I forgot to mention, the used version is: fix/database-optims

lgalabru commented 8 months ago

@4ker-dep that branch is definitely not recommended. it's outdated + the improvements were not what I was looking for, this PR was closed a moment ago. I'm currently doing some experimentation on this branch https://github.com/hirosystems/ordhook/pull/250 Will report back here.
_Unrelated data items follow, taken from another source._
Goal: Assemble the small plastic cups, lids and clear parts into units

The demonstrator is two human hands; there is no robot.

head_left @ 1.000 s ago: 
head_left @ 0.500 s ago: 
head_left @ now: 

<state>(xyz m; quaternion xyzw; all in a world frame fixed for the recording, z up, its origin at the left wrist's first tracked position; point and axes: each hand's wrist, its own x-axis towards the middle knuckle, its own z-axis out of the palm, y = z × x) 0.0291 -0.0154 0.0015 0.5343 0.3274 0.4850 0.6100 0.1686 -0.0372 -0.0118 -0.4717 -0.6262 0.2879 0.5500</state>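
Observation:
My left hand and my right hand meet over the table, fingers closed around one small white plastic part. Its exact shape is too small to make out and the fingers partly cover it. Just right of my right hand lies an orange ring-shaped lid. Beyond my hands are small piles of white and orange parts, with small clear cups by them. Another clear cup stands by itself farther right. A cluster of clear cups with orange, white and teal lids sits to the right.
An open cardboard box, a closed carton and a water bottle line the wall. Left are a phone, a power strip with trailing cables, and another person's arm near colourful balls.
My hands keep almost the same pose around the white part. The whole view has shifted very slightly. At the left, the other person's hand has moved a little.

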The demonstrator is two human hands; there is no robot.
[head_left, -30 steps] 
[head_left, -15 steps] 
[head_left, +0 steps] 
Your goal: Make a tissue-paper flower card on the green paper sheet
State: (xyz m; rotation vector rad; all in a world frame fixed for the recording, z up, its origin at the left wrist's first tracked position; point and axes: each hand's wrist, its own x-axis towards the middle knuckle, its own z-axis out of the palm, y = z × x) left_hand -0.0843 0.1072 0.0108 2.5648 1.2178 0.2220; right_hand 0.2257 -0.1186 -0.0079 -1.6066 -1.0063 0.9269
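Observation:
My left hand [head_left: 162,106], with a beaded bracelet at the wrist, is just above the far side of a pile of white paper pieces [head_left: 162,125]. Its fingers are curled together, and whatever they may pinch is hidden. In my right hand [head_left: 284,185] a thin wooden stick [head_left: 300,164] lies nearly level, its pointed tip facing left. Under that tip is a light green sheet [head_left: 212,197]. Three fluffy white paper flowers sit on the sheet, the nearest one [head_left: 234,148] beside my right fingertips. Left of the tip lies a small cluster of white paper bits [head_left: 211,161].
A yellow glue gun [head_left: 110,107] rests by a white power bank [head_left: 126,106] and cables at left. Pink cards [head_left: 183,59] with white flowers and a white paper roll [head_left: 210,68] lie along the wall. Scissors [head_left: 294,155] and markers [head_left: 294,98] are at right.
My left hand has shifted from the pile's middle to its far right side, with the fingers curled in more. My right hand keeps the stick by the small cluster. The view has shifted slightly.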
ss22219 commented 7 months ago

32G server will still run out of memory when using pr250 20240131115948

version: '3'
services:
  ordhook-pr250:
    container_name: ordhook-250
    user: 1000:1000
    image: hirosystems/ordhook:pr-250
    volumes:
      - ./:/data/.ordhook
    command: service start --config-path=/data/.ordhook/Ordhook.toml
    network_mode: "host"
    restart: on-failure
[storage]
working_dir = "/data/.ordhook"

# The Http Api allows you to register / deregister
# dynamically predicates.
# Disable by default.
#
[http_api]
http_port = 20456
# database_uri = "redis://localhost:6379/"
[network]
mode = "mainnet"
bitcoind_rpc_url = "http://127.0.0.1:8332"
bitcoind_rpc_username = "devnet"
bitcoind_rpc_password = "devnet"
# Bitcoin block events can be received by Chainhook
# either through a Bitcoin node's ZeroMQ interface,
# or through the Stacks node. Zmq is being
# used by default:
bitcoind_zmq_url = "tcp://127.0.0.1:18543"
# but stacks can also be used:
# stacks_node_rpc_url = "http://0.0.0.0:20443"

[limits]
max_number_of_bitcoin_predicates = 8
max_number_of_concurrent_bitcoin_scans = 8
max_number_of_processing_threads = 8
bitcoin_concurrent_http_requests_max = 8
max_caching_memory_size_mb = 3200

# Disable the following section if the state
# must be built locally
[bootstrap]
# download_url = "https://archive.hiro.so/mainnet/ordhook/mainnet-ordhook-sqlite-pr-235-latest"

[logs]
ordinals_internals = true
chainhook_internals = true

[resources]
ulimit = 2048
cpu_core_available = 8
memory_available = 3200
bitcoind_rpc_threads = 8
bitcoind_rpc_timeout = 30
expected_observers_count = 1
ss22219 commented 7 months ago

up to 60G 微信截图_20240131162614 微信截图_20240131163108 微信截图_20240131163357

4ker-dep commented 7 months ago

With the release 2.1.0 we had 0 OOMKilled events. Awesome work, thanks @lgalabru! Unfortunately we suffered a data setback and had to start all over again due to:

{"msg":"unable to insert inscription in location in hord.sqlite: table locations has no column named ordinal_number","level":"ERRO","ts":"2024-02-13T11:34:53.48810074Z"} {"msg":"unable to query hord.sqlite: table locations has no column named ordinal_number","level":"WARN","ts":"2024-02-13T11:34:53.488139256Z"} {"msg":"unable to query hord.sqlite: table locations has no column named ordinal_number","level":"WARN","ts":"2024-02-13T11:34:54.488249366Z"} {"msg":"unable to query hord.sqlite: table locations has no column named ordinal_number","level":"WARN","ts":"2024-02-13T11:34:55.488375249Z"}

Can we get some migration logic to prevent these from happening? Before we collect all of the historical data, a new release will come out and we'll have to reprocess ordinals data again.